Sunday, May 28, 2006

When US turned a blind eye to poison gas

America knew Baghdad was using chemical weapons against the Kurds in 1988. So why, asks Dilip Hiro , has it taken 14 years to muster its outrage?






When it comes to demonising Saddam Hussein, nothing captures the popular imagination in America better than the statement that 'he gassed his own people'. This is an allusion to the deployment of chemical weapons by Iraq's military in the Iraqi Kurdistan town of Halabja in March 1988 during the Iran-Iraq war, and then in the territory administered by the Tehran-backed Kurdish rebels after the ceasefire five months later.
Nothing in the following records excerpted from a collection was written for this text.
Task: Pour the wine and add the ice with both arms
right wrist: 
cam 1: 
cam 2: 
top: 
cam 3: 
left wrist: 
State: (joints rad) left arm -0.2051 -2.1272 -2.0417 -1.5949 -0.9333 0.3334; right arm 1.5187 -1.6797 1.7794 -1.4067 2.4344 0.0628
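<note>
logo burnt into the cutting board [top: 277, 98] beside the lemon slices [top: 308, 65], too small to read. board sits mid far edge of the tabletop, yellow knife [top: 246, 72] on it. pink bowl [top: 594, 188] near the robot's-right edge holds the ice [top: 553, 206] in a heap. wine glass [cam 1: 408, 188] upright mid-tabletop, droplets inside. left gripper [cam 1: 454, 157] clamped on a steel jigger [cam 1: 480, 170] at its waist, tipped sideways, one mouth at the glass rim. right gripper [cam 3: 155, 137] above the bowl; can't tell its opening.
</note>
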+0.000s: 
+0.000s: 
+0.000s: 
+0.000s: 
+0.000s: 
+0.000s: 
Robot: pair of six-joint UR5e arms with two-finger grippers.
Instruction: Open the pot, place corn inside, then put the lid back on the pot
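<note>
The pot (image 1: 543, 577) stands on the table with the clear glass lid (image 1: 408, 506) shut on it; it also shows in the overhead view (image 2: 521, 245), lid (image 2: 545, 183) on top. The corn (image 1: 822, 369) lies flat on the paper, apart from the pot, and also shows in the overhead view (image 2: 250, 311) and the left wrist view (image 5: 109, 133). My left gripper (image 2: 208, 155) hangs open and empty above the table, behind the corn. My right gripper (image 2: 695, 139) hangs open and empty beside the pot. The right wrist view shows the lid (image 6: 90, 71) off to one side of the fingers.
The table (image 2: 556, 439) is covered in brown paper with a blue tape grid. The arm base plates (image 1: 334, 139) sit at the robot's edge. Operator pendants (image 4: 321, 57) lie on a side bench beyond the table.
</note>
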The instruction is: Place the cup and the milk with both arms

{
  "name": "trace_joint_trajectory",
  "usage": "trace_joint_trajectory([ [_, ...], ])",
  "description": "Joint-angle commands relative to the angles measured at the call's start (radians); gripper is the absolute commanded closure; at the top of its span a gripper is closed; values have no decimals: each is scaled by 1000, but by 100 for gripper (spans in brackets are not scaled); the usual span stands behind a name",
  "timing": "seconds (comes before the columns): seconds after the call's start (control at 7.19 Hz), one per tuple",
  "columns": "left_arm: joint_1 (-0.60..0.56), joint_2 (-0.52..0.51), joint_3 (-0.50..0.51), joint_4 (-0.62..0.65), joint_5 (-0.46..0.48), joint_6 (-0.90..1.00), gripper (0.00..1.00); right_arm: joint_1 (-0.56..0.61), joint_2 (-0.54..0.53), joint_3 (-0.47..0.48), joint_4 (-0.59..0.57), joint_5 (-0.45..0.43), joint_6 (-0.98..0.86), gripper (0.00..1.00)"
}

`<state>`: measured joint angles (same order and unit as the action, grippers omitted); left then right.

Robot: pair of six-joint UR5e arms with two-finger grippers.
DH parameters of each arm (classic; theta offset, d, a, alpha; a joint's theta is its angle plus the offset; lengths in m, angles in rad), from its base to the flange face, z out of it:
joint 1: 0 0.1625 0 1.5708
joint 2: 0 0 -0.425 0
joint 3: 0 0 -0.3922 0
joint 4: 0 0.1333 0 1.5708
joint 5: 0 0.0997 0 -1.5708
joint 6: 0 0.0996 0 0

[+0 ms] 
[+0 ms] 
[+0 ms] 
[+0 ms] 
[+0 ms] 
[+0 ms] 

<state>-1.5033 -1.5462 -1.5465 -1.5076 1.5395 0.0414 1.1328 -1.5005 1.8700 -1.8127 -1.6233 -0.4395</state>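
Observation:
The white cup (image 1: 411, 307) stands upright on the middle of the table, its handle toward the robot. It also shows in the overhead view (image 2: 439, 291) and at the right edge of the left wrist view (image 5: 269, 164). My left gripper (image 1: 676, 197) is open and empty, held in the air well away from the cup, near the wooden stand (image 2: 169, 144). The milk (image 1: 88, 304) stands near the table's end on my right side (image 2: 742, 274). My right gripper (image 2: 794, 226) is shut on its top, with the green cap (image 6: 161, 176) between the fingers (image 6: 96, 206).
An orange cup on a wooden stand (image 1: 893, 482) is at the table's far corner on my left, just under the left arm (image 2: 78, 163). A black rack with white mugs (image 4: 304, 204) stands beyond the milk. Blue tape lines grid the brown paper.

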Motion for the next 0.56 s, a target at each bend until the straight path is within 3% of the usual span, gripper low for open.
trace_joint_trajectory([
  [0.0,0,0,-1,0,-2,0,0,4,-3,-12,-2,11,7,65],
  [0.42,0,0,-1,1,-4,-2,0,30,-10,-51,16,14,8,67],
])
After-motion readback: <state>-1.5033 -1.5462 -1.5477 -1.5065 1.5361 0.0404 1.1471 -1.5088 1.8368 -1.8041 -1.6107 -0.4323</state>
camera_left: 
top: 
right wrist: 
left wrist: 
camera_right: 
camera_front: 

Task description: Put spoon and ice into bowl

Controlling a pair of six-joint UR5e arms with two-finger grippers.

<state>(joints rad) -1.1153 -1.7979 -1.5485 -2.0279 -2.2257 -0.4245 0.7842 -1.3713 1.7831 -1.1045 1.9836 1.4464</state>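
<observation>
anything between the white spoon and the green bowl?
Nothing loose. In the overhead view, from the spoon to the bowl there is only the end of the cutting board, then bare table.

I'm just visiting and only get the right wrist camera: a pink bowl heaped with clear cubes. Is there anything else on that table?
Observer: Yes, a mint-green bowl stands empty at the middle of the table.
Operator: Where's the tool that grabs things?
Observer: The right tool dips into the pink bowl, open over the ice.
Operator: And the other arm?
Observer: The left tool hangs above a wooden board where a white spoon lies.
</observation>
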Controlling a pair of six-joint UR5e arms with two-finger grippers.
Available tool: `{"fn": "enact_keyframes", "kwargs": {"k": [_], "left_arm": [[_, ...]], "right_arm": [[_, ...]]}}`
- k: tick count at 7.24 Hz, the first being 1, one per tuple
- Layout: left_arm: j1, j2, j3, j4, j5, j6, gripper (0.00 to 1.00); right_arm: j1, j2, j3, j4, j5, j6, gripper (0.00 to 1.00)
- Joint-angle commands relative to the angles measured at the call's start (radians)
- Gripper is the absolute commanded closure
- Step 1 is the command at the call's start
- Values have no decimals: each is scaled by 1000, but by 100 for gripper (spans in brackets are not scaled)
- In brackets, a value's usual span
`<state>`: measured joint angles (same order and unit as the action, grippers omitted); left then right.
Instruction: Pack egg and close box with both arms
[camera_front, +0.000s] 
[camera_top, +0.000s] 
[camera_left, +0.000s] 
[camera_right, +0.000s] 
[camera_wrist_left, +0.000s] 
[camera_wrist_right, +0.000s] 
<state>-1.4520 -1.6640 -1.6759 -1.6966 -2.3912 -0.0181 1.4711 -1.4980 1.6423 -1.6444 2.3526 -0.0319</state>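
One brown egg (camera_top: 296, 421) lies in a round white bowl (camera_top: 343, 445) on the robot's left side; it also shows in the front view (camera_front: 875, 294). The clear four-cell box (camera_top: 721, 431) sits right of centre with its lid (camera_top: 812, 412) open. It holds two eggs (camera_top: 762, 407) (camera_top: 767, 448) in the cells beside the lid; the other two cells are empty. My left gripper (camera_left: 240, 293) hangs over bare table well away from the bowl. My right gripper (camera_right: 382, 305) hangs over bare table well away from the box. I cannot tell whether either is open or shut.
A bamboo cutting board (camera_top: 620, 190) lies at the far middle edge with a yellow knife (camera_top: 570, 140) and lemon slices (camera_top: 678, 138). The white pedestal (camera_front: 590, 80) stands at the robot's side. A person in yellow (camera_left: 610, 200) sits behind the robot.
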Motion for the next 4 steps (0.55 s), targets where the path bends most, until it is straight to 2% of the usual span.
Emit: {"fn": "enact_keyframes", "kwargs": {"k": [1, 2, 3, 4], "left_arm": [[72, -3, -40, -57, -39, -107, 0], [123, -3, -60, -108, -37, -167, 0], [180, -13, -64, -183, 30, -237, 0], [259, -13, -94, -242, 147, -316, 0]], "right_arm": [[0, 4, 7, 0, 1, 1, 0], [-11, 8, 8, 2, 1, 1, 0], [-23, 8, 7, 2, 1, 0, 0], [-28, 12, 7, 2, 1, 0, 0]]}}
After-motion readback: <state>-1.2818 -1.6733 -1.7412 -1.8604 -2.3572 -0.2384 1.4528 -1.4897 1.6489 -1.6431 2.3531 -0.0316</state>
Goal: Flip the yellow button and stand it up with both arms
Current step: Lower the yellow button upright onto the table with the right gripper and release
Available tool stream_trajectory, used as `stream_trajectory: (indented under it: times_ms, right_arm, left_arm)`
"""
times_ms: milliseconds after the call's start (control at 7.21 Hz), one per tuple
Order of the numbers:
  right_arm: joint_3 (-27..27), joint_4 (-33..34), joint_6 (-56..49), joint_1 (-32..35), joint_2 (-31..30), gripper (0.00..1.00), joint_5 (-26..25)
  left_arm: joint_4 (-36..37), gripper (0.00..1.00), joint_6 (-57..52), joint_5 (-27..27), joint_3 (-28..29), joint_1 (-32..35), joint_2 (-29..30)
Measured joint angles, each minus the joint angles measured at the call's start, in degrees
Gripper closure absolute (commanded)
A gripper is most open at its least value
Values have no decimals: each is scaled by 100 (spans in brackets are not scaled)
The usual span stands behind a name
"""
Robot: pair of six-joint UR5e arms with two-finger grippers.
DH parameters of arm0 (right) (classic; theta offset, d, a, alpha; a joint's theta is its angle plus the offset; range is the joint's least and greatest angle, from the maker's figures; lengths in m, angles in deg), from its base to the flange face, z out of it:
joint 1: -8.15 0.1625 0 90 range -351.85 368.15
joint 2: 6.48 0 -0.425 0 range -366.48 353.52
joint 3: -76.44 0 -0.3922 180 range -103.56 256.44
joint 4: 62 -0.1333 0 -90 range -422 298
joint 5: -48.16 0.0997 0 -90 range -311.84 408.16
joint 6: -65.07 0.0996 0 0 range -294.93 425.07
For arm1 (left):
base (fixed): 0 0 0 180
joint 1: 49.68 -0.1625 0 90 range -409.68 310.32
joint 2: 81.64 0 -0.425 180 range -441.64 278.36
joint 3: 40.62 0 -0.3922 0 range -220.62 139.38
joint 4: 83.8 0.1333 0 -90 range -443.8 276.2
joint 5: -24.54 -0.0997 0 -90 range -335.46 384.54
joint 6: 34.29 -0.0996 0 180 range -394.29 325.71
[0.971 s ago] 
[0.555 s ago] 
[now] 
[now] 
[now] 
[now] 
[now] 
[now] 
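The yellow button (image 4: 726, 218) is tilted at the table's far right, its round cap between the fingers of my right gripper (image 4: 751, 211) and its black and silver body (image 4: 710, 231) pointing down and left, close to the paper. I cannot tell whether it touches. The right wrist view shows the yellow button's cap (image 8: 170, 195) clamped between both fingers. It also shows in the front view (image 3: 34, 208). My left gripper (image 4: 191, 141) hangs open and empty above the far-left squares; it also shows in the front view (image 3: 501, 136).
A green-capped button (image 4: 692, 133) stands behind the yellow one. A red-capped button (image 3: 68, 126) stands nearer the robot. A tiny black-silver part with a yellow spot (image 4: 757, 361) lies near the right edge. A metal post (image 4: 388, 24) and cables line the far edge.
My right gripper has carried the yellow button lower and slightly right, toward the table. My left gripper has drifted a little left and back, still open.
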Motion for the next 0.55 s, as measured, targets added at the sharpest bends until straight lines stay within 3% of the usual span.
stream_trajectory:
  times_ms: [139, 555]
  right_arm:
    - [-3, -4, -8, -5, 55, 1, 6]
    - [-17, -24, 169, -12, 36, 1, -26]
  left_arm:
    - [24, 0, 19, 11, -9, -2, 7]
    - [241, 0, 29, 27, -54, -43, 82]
As Iraq's use of poison gases in war and in peace was public knowledge, the question arises: what did the United States administration do about it then? Absolutely nothing. Indeed, so powerful was the grip of the pro-Baghdad lobby on the administration of Republican President Ronald Reagan that it got the White House to foil the Senate's attempt to penalise Iraq for its violation of the Geneva Protocol on Chemical Weapons to which it was a signatory. This made Saddam believe that the US was his firm ally - a deduction that paved the way for his brutal invasion and occupation of Kuwait and the 1991 Gulf war, the outcomes of which have not yet fully played themselves out.

Nothing new and plenty missing but a most interesting read nonetheless.